The explanation is straightforward, just counterintutive to most people's understanding of probability. Probability does not represent a discrete fact about the world, it represents a measure of your knowledge about something's outcome.
If you pick 1 door out of the three, you have a 1/3 chance of getting it right.
If you picked it correctly, then you win, you go home, and there's no problem to solve.
If you did not pick it correctly -- the 2/3 chance -- then you are shown a non-winning door, and asked if you want to change it.
Now, if you are in this situation, which you would be in 2/3 times, the host will now give you a choice to switch to one of the other ones.
Now, you KNOW that the 1 door you picked is wrong. You aren't picking one door out of three, you are picking one door out of two. So your second choice is not to find 1 winner out of 3, it's a choice to find one winner out of the 2 remaining.

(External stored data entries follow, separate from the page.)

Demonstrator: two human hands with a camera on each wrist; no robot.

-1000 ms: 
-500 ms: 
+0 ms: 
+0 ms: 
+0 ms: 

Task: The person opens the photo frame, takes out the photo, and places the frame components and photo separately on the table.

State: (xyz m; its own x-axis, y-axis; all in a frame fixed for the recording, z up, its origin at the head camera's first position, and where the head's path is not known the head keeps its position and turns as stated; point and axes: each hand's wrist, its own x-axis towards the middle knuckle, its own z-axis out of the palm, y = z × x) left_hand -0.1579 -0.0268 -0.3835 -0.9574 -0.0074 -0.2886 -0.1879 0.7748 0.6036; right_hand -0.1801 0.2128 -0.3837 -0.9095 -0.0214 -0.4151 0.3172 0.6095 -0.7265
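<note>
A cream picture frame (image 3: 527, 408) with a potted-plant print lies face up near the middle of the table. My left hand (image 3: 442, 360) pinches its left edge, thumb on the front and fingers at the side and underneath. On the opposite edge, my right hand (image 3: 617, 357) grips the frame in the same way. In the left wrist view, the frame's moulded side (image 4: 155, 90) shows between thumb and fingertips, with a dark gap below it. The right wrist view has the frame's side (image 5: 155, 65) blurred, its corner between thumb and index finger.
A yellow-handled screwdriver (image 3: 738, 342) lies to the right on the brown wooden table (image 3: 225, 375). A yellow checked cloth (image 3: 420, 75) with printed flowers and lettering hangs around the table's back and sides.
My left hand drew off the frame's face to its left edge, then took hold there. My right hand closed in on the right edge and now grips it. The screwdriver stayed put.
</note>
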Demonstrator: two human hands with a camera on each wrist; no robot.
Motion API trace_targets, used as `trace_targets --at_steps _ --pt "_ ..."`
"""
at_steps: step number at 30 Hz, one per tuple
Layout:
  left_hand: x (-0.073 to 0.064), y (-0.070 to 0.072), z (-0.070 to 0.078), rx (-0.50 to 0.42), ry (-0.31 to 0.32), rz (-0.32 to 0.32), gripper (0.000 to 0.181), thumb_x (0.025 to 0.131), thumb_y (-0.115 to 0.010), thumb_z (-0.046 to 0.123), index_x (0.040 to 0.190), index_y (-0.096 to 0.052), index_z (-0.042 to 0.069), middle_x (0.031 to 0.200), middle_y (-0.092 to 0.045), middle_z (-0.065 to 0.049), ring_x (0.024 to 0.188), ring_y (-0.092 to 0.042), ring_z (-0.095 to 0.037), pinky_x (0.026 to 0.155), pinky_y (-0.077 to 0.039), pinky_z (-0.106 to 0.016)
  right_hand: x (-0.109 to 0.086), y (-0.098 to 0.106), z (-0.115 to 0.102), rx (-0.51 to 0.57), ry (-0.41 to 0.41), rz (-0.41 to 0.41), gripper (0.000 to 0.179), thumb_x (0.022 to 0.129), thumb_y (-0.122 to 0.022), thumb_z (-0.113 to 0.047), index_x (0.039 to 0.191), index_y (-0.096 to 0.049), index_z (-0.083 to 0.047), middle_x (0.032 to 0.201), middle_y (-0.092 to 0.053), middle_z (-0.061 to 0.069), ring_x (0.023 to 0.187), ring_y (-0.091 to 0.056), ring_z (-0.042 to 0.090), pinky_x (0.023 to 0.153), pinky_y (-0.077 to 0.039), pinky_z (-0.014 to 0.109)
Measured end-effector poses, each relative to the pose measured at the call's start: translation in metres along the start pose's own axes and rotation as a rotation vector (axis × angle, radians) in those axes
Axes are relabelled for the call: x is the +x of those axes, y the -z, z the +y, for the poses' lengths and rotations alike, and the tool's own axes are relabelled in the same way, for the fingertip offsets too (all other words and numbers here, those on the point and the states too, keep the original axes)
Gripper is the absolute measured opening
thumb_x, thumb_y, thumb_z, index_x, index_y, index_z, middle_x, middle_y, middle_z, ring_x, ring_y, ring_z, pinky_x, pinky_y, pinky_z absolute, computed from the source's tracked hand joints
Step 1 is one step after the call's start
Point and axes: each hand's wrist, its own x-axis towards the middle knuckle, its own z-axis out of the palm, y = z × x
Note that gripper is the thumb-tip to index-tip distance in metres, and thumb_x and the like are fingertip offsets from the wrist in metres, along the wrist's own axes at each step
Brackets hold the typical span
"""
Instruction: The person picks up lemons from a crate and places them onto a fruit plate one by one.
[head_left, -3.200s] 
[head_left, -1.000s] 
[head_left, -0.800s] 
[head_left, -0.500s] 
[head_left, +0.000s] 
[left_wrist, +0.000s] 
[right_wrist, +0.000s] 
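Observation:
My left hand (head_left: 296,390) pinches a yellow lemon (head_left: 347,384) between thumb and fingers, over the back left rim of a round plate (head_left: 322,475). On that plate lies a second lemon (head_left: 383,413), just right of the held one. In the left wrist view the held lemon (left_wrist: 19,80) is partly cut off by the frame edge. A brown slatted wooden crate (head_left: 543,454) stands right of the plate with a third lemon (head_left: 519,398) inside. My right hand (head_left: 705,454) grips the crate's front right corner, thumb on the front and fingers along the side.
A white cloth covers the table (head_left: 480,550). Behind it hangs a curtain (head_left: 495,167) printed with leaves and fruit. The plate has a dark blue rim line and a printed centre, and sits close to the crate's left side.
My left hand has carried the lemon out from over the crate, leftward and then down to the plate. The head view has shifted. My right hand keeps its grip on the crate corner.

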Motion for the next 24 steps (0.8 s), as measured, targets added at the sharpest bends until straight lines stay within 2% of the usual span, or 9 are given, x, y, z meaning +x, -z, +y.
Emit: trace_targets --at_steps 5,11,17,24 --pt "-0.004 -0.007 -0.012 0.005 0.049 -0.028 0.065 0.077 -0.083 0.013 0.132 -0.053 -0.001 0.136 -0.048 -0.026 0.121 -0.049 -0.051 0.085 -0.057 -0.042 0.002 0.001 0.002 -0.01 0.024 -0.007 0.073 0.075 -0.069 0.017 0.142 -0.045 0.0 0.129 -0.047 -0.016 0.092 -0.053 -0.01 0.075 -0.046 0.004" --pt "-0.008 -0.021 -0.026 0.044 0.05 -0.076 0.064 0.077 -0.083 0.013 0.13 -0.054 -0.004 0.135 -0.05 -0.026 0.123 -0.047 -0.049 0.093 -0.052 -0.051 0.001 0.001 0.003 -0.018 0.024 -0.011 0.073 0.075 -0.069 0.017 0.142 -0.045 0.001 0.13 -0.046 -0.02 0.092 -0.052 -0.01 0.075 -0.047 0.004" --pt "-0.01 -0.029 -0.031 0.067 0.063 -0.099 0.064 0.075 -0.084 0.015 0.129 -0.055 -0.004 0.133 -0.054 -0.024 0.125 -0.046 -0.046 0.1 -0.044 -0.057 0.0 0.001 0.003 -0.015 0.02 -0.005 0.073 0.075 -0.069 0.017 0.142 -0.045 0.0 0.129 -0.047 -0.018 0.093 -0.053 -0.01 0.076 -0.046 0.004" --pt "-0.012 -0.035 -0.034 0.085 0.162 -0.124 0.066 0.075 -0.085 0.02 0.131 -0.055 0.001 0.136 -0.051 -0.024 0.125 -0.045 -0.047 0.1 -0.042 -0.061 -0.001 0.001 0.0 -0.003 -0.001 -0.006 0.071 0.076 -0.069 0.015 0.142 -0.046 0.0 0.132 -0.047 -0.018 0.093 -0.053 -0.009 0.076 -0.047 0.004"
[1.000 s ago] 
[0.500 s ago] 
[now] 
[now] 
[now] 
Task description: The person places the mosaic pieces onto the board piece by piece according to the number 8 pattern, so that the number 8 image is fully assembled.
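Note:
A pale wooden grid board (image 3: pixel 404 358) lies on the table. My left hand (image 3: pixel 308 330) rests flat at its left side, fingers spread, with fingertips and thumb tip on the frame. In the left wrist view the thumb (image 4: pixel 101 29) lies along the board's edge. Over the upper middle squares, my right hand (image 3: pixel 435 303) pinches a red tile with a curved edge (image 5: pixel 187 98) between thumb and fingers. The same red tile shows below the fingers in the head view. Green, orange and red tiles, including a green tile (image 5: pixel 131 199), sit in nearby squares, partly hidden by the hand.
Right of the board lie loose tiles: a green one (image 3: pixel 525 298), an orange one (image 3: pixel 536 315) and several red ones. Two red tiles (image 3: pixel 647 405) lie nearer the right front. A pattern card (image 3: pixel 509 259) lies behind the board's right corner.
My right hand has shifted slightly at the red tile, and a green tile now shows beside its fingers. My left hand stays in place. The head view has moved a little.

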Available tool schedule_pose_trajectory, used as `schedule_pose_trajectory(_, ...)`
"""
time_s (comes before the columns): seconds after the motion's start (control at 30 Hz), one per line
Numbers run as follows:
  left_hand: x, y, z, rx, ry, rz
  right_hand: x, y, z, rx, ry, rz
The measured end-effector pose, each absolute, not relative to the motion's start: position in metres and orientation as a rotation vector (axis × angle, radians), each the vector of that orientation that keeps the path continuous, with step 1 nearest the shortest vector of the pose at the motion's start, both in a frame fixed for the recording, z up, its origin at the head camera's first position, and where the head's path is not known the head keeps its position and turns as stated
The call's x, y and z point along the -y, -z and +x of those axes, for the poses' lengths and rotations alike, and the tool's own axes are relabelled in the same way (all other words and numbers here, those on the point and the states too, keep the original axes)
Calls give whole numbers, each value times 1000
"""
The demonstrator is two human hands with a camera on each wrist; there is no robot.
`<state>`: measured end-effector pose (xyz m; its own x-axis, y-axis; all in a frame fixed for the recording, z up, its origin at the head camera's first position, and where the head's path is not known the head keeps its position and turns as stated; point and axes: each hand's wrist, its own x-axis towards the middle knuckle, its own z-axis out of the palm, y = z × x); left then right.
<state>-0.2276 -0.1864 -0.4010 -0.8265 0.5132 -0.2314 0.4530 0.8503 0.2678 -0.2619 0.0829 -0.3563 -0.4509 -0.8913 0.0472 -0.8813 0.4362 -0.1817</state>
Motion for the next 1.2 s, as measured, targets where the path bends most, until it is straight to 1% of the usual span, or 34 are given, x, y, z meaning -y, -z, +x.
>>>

Which means that because you now have more information, the chance of either of the remaining two being winners is 50% -- because you've eliminated one of the choices that was wrong.
If the game started by the host simply saying "Pick one of these three doors, the prize can be in any of them -- oh, but we're going to throw out one of the wrong ones, and you can only choose between two, one of which is the winner" -- it would be obvious that it's a 50/50 choice without the third door.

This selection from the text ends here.